Please output the data exactly, without omitting anything.

────────

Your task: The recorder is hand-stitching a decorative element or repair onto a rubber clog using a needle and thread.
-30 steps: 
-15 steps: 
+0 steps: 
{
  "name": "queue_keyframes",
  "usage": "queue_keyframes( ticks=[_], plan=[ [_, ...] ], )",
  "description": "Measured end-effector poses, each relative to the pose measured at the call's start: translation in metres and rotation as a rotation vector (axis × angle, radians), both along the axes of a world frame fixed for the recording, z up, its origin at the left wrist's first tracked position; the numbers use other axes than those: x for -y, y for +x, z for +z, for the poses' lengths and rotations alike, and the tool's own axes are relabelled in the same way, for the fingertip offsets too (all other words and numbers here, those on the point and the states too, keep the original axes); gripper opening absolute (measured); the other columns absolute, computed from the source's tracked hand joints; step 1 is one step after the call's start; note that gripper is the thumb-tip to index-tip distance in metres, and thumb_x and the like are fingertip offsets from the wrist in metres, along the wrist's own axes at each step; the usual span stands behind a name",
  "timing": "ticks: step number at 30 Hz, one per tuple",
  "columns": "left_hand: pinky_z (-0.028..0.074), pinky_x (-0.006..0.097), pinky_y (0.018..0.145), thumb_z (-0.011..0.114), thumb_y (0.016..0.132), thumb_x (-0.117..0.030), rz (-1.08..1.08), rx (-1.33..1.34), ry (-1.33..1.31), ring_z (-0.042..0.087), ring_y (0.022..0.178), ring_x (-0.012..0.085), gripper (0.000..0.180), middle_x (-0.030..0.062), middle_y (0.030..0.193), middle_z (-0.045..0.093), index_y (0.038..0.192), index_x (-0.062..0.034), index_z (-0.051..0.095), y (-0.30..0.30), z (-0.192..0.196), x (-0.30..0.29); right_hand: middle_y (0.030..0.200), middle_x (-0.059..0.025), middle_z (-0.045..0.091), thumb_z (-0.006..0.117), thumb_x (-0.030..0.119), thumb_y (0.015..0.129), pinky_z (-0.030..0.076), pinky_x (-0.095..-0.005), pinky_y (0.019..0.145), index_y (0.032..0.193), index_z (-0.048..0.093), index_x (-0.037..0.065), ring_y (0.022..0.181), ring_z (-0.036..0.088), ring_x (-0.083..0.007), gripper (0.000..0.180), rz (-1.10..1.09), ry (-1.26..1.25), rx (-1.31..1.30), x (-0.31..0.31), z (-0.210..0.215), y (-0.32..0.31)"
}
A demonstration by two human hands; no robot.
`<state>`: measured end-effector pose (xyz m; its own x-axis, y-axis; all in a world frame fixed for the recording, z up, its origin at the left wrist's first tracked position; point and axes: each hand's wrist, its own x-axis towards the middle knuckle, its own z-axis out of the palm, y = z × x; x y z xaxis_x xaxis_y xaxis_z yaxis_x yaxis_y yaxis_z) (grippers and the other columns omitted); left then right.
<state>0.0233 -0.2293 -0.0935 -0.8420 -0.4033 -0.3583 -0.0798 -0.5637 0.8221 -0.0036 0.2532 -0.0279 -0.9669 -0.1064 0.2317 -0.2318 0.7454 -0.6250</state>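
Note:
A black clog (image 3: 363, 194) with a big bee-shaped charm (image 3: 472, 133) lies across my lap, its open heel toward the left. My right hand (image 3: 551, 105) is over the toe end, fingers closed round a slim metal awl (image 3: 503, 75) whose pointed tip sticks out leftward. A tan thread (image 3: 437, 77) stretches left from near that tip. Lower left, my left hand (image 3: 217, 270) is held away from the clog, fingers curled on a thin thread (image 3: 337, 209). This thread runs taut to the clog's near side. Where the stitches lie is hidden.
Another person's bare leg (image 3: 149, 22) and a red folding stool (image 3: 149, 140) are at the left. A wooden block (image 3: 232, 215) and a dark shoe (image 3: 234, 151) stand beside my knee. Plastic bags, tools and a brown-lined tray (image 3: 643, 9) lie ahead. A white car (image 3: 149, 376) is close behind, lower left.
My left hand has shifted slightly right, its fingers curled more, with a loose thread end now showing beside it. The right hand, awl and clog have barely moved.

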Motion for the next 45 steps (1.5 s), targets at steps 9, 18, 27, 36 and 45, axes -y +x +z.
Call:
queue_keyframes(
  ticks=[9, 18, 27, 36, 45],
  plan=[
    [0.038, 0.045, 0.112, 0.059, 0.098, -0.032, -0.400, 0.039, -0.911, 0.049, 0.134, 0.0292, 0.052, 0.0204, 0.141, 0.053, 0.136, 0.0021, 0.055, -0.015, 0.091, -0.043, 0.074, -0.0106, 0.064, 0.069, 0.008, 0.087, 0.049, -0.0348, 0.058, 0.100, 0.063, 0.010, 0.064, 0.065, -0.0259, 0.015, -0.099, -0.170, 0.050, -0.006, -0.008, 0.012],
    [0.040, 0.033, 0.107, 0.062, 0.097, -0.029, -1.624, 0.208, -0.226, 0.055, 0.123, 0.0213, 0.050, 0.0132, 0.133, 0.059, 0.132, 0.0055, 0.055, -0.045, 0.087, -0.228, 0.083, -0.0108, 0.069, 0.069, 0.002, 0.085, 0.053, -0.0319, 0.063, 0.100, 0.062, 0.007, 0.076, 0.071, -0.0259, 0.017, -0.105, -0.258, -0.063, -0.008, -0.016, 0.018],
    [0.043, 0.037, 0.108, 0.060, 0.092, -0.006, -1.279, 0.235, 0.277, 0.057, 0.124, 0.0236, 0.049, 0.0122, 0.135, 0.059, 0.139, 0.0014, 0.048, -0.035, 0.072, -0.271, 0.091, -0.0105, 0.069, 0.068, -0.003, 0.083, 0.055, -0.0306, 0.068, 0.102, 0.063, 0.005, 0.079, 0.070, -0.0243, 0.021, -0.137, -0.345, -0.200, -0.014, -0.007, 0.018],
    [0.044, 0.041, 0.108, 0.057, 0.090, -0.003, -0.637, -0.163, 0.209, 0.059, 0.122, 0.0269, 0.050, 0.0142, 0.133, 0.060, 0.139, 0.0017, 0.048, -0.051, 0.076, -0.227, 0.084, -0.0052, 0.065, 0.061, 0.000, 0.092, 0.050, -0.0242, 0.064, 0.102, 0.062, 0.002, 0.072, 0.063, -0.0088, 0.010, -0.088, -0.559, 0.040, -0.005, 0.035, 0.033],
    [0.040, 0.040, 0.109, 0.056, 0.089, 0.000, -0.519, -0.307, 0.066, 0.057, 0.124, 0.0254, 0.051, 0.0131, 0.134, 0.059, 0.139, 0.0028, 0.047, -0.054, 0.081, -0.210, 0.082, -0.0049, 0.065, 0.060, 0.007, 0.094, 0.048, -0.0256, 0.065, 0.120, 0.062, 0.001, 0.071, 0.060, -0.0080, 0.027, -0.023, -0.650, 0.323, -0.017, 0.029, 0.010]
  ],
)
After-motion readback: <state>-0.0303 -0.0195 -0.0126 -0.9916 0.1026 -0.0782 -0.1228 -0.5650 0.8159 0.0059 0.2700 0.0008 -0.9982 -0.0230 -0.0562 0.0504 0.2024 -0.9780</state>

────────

== Expected output ==
Your task: The recorder is hand-stitching a decorative element or repair onto a rubber clog using a needle and thread.
-30 steps: 
-15 steps: 
+0 steps: 
{
  "name": "queue_keyframes",
  "usage": "queue_keyframes( ticks=[_], plan=[ [_, ...] ], )",
  "description": "Measured end-effector poses, each relative to the pose measured at the call's start: translation in metres and rotation as a rotation vector (axis × angle, radians), both along the axes of a world frame fixed for the recording, z up, its origin at the left wrist's first tracked position; the numbers use other axes than those: x for -y, y for +x, z for +z, for the poses' lengths and rotations alike, and the tool's own axes are relabelled in the same way, for the fingertip offsets too (all other words and numbers here, those on the point and the states too, keep the original axes); gripper opening absolute (measured); the other columns absolute, computed from the source's tracked hand joints; step 1 is one step after the call's start; note that gripper is the thumb-tip to index-tip distance in metres, and thumb_x and the like are fingertip offsets from the wrist in metres, along the wrist's own axes at each step; the usual span stands behind a name",
  "timing": "ticks: step number at 30 Hz, one per tuple",
  "columns": "left_hand: pinky_z (-0.028..0.074), pinky_x (-0.006..0.097), pinky_y (0.018..0.145), thumb_z (-0.011..0.114), thumb_y (0.016..0.132), thumb_x (-0.117..0.030), rz (-1.08..1.08), rx (-1.33..1.34), ry (-1.33..1.31), ring_z (-0.042..0.087), ring_y (0.022..0.178), ring_x (-0.012..0.085), gripper (0.000..0.180), middle_x (-0.030..0.062), middle_y (0.030..0.193), middle_z (-0.045..0.093), index_y (0.038..0.192), index_x (-0.062..0.034), index_z (-0.051..0.095), y (-0.30..0.30), z (-0.192..0.196), x (-0.30..0.29); right_hand: middle_y (0.030..0.200), middle_x (-0.059..0.025), middle_z (-0.045..0.091), thumb_z (-0.006..0.117), thumb_x (-0.030..0.119), thumb_y (0.015..0.129), pinky_z (-0.030..0.076), pinky_x (-0.095..-0.005), pinky_y (0.019..0.145), index_y (0.032..0.193), index_z (-0.048..0.093), index_x (-0.037..0.065), ring_y (0.022..0.181), ring_z (-0.036..0.088), ring_x (-0.083..0.007), gripper (0.000..0.180), rz (-1.10..1.09), ry (-1.26..1.25), rx (-1.31..1.30), x (-0.31..0.31), z (-0.210..0.215), y (-0.32..0.31)"
}
A demonstration by two human hands; no robot.
`<state>`: measured end-effector pose (xyz m; its own x-axis, y-axis; all in a world frame fixed for the recording, z up, its origin at the left wrist's first tracked position; point and axes: each hand's wrist, its own x-axis towards the middle knuckle, its own z-axis out of the palm, y = z × x; x y z xaxis_x xaxis_y xaxis_z yaxis_x yaxis_y yaxis_z) (grippers and the other columns omitted); left then right.
<state>0.0233 -0.2293 -0.0935 -0.8420 -0.4033 -0.3583 -0.0798 -0.5637 0.8221 -0.0036 0.2532 -0.0279 -0.9669 -0.1064 0.2317 -0.2318 0.7454 -0.6250</state>
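Note:
A black clog (image 3: 363, 194) with a big bee-shaped charm (image 3: 472, 133) lies across my lap, its open heel toward the left. My right hand (image 3: 551, 105) is over the toe end, fingers closed round a slim metal awl (image 3: 503, 75) whose pointed tip sticks out leftward. A tan thread (image 3: 437, 77) stretches left from near that tip. Lower left, my left hand (image 3: 217, 270) is held away from the clog, fingers curled on a thin thread (image 3: 337, 209). This thread runs taut to the clog's near side. Where the stitches lie is hidden.
Another person's bare leg (image 3: 149, 22) and a red folding stool (image 3: 149, 140) are at the left. A wooden block (image 3: 232, 215) and a dark shoe (image 3: 234, 151) stand beside my knee. Plastic bags, tools and a brown-lined tray (image 3: 643, 9) lie ahead. A white car (image 3: 149, 376) is close behind, lower left.
My left hand has shifted slightly right, its fingers curled more, with a loose thread end now showing beside it. The right hand, awl and clog have barely moved.
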
Motion for the next 45 steps (1.5 s), targets at steps 9, 18, 27, 36 and 45, axes -y +x +z.
Call:
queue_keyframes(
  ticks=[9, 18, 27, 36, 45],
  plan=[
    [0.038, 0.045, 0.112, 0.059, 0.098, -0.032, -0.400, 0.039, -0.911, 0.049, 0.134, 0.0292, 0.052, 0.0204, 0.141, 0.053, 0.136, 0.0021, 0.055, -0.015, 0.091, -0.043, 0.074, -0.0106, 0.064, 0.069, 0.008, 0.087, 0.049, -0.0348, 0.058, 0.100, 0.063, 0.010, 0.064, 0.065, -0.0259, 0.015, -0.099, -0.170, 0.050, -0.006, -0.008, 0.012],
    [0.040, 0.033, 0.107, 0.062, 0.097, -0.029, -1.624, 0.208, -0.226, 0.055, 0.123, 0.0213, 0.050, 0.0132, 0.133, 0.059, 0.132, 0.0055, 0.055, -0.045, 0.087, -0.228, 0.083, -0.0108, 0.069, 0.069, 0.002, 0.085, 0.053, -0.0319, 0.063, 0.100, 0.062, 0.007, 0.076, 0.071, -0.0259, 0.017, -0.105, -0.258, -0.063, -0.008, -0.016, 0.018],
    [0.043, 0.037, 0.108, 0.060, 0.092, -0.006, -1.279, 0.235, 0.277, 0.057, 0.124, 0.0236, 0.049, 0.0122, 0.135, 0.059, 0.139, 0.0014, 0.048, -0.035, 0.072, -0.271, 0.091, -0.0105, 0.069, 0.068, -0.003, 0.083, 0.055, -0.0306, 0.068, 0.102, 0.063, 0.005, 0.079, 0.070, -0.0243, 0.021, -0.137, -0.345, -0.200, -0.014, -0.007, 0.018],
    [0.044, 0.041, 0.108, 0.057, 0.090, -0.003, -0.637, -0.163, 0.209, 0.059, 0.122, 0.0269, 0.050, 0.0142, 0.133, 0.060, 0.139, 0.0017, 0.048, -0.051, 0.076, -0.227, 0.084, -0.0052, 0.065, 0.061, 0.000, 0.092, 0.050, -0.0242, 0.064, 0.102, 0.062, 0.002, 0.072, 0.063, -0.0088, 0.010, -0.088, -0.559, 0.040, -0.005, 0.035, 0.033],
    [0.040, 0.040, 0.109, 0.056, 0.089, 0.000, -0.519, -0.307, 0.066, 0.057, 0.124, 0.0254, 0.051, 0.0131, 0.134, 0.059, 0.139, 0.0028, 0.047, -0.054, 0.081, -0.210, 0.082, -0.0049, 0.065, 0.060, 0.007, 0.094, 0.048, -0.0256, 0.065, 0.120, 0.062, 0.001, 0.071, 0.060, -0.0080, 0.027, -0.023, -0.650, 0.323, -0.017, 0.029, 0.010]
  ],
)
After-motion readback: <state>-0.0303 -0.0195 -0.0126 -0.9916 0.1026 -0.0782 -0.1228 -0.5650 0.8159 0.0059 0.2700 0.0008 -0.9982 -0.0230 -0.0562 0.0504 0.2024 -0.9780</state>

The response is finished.